Le sort d’Aldebaran, jadis fleuron de la tech française avec ses robots Nao et Pepper, semble scellé. L’entreprise, placée en redressement judiciaire après des années de turbulences, pourrait être liquidée dès le 2 juin. Dernier coup dur : le retrait d’un des deux repreneurs potentiels, Malik Bachouchi, et le revirement du second, Jean-Marie Van Appelghem, dont le projet n’inclut plus aucun maintien d’emplois en France.

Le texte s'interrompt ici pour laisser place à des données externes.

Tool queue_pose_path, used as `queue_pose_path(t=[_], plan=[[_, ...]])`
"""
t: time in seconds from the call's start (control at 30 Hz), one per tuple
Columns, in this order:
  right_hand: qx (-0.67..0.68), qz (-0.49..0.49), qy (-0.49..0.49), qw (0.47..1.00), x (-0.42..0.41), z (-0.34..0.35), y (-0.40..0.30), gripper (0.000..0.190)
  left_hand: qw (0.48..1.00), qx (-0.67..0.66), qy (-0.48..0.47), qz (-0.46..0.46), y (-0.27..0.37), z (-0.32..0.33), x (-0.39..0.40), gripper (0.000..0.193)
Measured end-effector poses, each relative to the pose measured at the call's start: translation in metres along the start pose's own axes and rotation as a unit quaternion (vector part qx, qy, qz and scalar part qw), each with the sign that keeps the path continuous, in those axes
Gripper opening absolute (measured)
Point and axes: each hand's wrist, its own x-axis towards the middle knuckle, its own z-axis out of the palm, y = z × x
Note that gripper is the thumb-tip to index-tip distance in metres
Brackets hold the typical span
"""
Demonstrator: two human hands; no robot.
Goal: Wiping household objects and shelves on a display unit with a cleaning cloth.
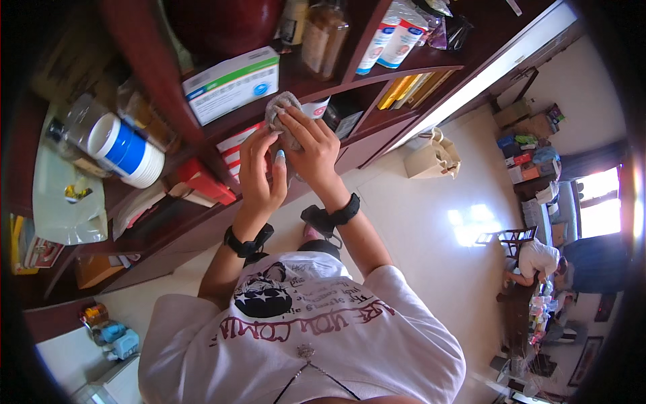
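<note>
A crumpled grey cloth [283,107] is bunched up between my hands, in front of a dark red wooden shelf unit [353,88]. My right hand [314,146] lies over the cloth with its fingers spread along the top. From the other side, my left hand [262,169] holds the cloth's edge at its fingertips, its thumb standing apart. Part of the cloth is hidden behind the hands. Just beyond them, a white and green box [232,86] stands on a shelf. Red and white packaging [237,151] sits in the compartment below, partly covered by my left hand.
Stacked paper cups [126,151] and a glass bottle [323,43] stand on the shelves, near white packs [398,43] and yellow books [404,91]. A cream bag [433,156] rests on the tiled floor [404,212]. Far right, a person [537,260] leans over a cluttered table [517,313].
</note>
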Motion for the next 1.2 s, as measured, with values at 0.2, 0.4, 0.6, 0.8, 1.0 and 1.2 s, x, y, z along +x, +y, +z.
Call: queue_pose_path(t=[0.2,0.4,0.6,0.8,1.0,1.2], plan=[[0.005,-0.007,0.015,1.0,0.008,-0.033,0.07,0.05,1.0,0.003,-0.003,0.014,0.009,0.076,0.015,0.032],[0.011,-0.027,0.009,1.0,0.012,-0.069,0.144,0.051,1.0,0.0,-0.007,-0.003,0.026,0.152,0.034,0.032],[-0.014,0.002,0.024,1.0,0.025,-0.108,0.194,0.049,0.997,-0.051,-0.041,0.031,0.037,0.206,0.061,0.036],[-0.062,0.037,0.127,0.989,0.068,-0.128,0.234,0.044,0.993,-0.062,-0.054,0.084,0.05,0.255,0.105,0.044],[-0.062,0.132,-0.069,0.987,0.097,-0.124,0.282,0.024,0.996,-0.051,-0.041,0.052,0.043,0.31,0.141,0.048],[-0.045,0.181,-0.115,0.976,0.102,-0.142,0.311,0.026,0.998,-0.013,-0.027,0.055,0.044,0.355,0.158,0.046]])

Vers une vente à la découpe

Fondée en 2005, la société basée à Issy-les-Moulineaux a vu ses effectifs fondre de 400 à 90 salariés. Si l’offre du repreneur suisse prévoyait initialement un maintien partiel des équipes françaises, elle ne propose désormais plus que des transferts de postes en Suisse, ce qui pourrait conduire l’administrateur judiciaire à rejeter le plan. Une liquidation permettrait alors une vente à la découpe, attirant les convoitises sur les brevets et la propriété intellectuelle du groupe, notamment autour du robot Nao, dont la version 7 est attendue pour 2025. Aldebaran, rachetée puis revendue par SoftBank, n’a cessé de s’enliser financièrement : de 55 millions d’euros de chiffre d’affaires en 2017, l’entreprise est tombée à 12,3 millions en 2023, avec 165 millions d’euros de pertes accumulées en cinq ans. Pour les salariés restants, l’annonce d’une audience décisive au tribunal de commerce n’est qu’un point final redouté à une longue agonie.